Protect yourself: Flu Season is here
3rd February 2014 · 0 Comments
(Special to the Trice Edney News Wire from the Richmond Free Press) — The flu season is beginning to take off and many states are feeling the impact. Last year, 381,000 people were hospitalized across the country with the flu, and those numbers could be up this year because of the type that is now prevalent.
According to the Centers for Disease Control and Prevention, the main strain circulating in the U.S. is the H1N1 virus, the same one that caused the swine flu pandemic of 2009-2010.This flu is most dangerous to pregnant women and young children. Now is the time to protect yourself.
Wash your hands frequently with soap and water. And get vaccinated. That’s the advice of the CDC and the state Health Department. It is not too late to get a shot; the flu season will last at least through March. And getting vaccinated could mean you don’t spread the virus to someone who’s at high risk, like a baby or someone with a chronic disease, the CDC said, noting that four children have already died of flu-related complications. “Any way you slice and dice it, there are a million reasons you should get your flu shot,” said Joseph Bresee, a CDC flu specialist based in Atlanta.

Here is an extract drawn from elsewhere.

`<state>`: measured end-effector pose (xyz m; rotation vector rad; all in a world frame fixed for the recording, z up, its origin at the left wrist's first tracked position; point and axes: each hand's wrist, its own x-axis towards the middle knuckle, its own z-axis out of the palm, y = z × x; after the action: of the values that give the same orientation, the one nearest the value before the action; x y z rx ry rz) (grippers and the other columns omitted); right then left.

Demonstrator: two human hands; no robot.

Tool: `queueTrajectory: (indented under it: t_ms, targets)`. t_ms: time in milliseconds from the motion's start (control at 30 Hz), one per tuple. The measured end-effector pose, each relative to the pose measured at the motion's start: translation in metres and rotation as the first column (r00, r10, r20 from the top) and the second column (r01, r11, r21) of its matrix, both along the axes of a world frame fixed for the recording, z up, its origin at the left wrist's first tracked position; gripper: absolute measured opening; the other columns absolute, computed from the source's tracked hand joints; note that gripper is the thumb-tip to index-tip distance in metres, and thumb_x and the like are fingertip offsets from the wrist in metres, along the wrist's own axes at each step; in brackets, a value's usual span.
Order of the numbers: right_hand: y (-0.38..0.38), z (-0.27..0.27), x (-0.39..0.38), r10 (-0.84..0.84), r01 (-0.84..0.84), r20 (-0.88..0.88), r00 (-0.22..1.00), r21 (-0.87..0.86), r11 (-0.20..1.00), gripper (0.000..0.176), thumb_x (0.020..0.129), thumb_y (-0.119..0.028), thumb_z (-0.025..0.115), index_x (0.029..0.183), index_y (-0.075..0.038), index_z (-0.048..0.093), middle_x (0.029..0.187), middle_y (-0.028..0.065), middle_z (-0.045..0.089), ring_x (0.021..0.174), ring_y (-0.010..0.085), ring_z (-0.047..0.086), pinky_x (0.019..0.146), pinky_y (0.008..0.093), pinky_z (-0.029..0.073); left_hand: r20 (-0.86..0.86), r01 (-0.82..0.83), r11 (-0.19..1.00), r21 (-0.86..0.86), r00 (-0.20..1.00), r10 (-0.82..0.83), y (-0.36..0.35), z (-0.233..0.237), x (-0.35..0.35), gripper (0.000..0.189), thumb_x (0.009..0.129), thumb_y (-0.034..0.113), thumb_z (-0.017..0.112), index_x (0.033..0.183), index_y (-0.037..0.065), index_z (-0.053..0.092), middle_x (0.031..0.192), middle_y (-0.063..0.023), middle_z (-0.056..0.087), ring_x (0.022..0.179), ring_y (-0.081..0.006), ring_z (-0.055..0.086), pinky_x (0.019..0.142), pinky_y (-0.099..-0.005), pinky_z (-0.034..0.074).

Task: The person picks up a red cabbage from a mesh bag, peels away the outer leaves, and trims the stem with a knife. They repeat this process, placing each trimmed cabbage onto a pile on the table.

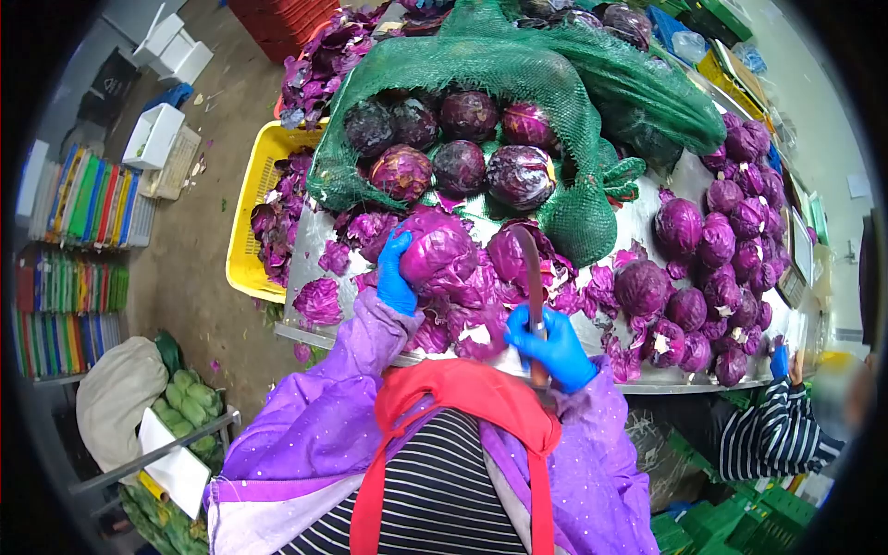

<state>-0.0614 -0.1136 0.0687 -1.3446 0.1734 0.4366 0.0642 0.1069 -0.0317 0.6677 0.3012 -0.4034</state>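
Note:
My left hand (396, 275), in a blue glove, is closed against the left side of a bright purple red cabbage (438, 248) held above the table. My right hand (553, 348), also gloved in blue, grips the handle of a knife (533, 273), its long blade pointing up and away from me. Behind the blade lies another red cabbage (507, 252), partly hidden. Loose purple leaves (476, 319) are heaped under and between my hands. Beyond them a green mesh sack (578, 139) gapes open, with several dark red cabbages (460, 166) inside.
Several trimmed cabbages (721, 240) are piled at the table's right. A yellow crate (242, 236) of leaves stands at the left edge, with red stacked crates (277, 26) behind. Another person in a striped sleeve (777, 425) is at the right. Coloured crates (88, 199) line the left.

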Motion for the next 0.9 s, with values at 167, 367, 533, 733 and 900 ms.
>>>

The flu vaccine this year contains antibodies to H1N1 and the two other strains that are circulating so it should provide good protection, he said. The good news is that there is plenty of nasal spray vaccine available so those who don’t like needles can be vaccinated with just a squirt of liquid up their nose, Bresee said.

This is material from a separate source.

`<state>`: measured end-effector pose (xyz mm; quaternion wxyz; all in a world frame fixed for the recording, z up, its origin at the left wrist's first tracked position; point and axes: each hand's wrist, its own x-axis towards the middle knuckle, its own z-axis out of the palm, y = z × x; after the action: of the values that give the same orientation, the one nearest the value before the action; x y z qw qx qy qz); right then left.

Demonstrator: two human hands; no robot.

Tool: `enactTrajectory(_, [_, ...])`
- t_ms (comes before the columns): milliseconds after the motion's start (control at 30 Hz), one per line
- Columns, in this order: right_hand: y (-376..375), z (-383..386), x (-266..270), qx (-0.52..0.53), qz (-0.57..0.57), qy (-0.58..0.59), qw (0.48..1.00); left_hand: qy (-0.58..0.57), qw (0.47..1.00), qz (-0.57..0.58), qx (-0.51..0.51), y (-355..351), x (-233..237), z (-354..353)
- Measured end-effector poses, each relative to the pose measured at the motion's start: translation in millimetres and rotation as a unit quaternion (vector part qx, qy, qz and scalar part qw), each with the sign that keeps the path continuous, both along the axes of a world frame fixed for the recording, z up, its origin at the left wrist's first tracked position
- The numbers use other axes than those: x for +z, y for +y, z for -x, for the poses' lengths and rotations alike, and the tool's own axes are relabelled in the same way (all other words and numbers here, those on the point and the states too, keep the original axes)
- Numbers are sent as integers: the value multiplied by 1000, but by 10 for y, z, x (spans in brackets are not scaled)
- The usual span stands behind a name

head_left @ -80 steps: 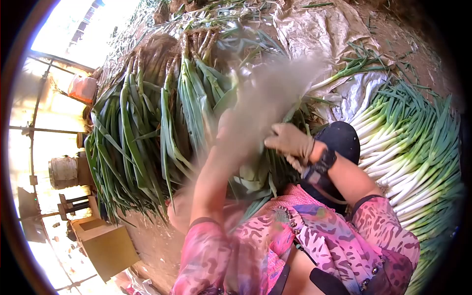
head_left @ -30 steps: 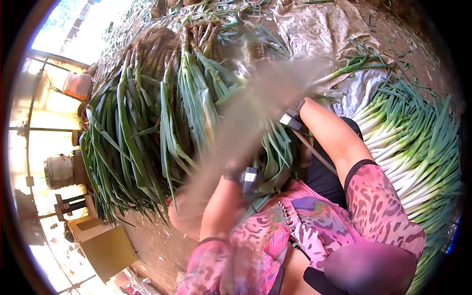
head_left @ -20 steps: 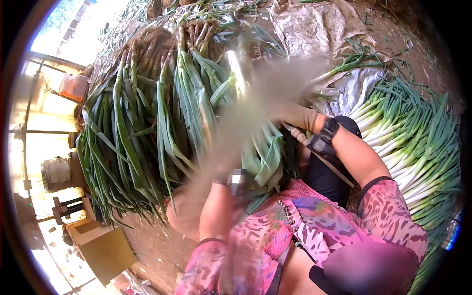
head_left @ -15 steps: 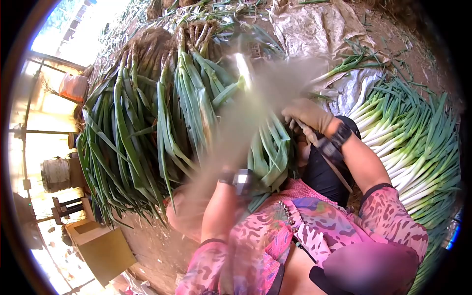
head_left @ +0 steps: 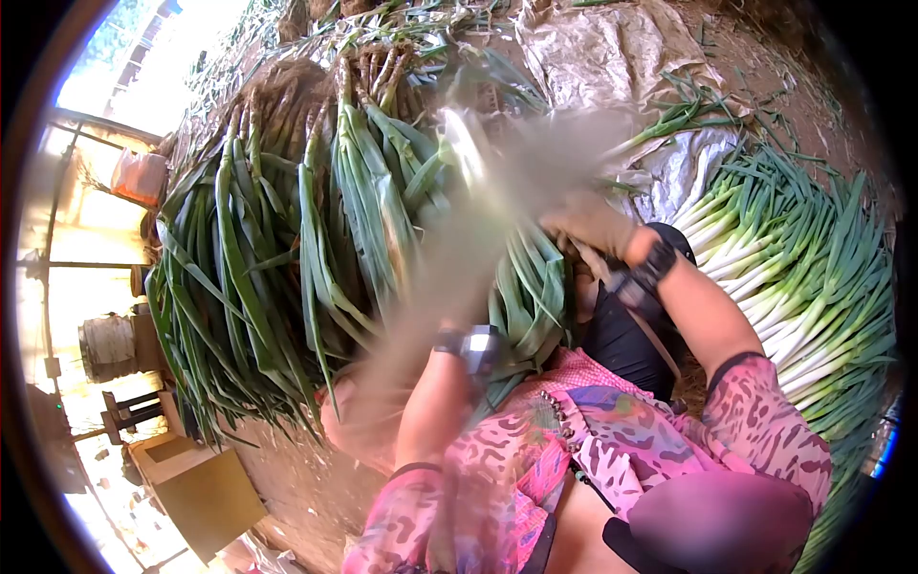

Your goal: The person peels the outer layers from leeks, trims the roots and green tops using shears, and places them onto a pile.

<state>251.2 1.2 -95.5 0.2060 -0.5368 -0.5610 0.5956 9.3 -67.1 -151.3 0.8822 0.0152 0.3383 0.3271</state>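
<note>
My right hand point(head_left: 591, 223), in a tan glove with a dark wrist strap, is closed on the top of a green onion point(head_left: 526, 287) whose leaves hang down over my lap. My left forearm rises from the pink patterned sleeve point(head_left: 421, 507) to a wrist device point(head_left: 475, 346). Above that, a blurred smear covers my left hand point(head_left: 449, 287), so its grip is not visible. The held onion sits between both hands, just in front of the big pile of unpeeled onions point(head_left: 268, 249).
A stack of clean white-stemmed onions point(head_left: 803, 277) lies on my right over a silvery tarp point(head_left: 684, 172). A crumpled sheet point(head_left: 602, 48) lies on the dirt beyond. At lower left stand a cardboard box point(head_left: 206, 488) and a drum point(head_left: 107, 344).
My right hand came up from my lap, reached into the leaves, then drew back a little, holding the onion top. The left arm lifted slightly. The view shifted a bit.
</note>
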Motion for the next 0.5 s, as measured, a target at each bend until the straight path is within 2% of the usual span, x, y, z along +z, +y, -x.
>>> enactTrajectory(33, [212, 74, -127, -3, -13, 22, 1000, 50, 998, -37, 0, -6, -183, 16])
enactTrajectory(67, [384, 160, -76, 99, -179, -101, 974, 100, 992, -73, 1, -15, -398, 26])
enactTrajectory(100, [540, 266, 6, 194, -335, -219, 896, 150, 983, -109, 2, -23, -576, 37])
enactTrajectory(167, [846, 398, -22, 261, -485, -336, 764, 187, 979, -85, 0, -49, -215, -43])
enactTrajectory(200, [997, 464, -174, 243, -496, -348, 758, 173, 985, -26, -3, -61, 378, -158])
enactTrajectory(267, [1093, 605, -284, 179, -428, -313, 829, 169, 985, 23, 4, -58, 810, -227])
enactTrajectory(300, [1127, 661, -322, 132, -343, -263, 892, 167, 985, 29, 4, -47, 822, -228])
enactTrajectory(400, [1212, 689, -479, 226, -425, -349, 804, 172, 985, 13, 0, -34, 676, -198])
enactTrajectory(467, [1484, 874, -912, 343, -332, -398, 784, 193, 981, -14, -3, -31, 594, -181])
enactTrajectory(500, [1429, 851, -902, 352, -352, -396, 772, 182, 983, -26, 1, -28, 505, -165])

About half of Americans are vaccinated against the flu each year. A new vaccination is necessary yearly because the flu mutates as it circles the globe, and the variants one year are rarely the same as those the next. There is a persistent myth among some people that getting the flu vaccine gives you the flu, but that’s wrong, Bresee said.
The virus in the vaccine is inactive and is designed to stimulate the immune system. In cases where people get vaccinated, then get sick, it’s likely they were either infected with the flu before the vaccine had time to take effect or were infected with another virus that was not the flu. Pregnant women are a group the CDC is especially concerned about. During the pandemic in 2009-2010, pregnant women were at very high risk of having complications from the H1N1 strain. It was also dangerous to the babies they carried.
Mothers who get vaccinated are also protecting their babies. Since the outbreak in 2009, there have been multiple studies confirming that vaccinating pregnant women protects their babies from flu in the first six months of life, when their immune system is developing and they are especially at risk. Young children are at higher risk because they’ve had less time to be exposed to flu either through illness or vaccination.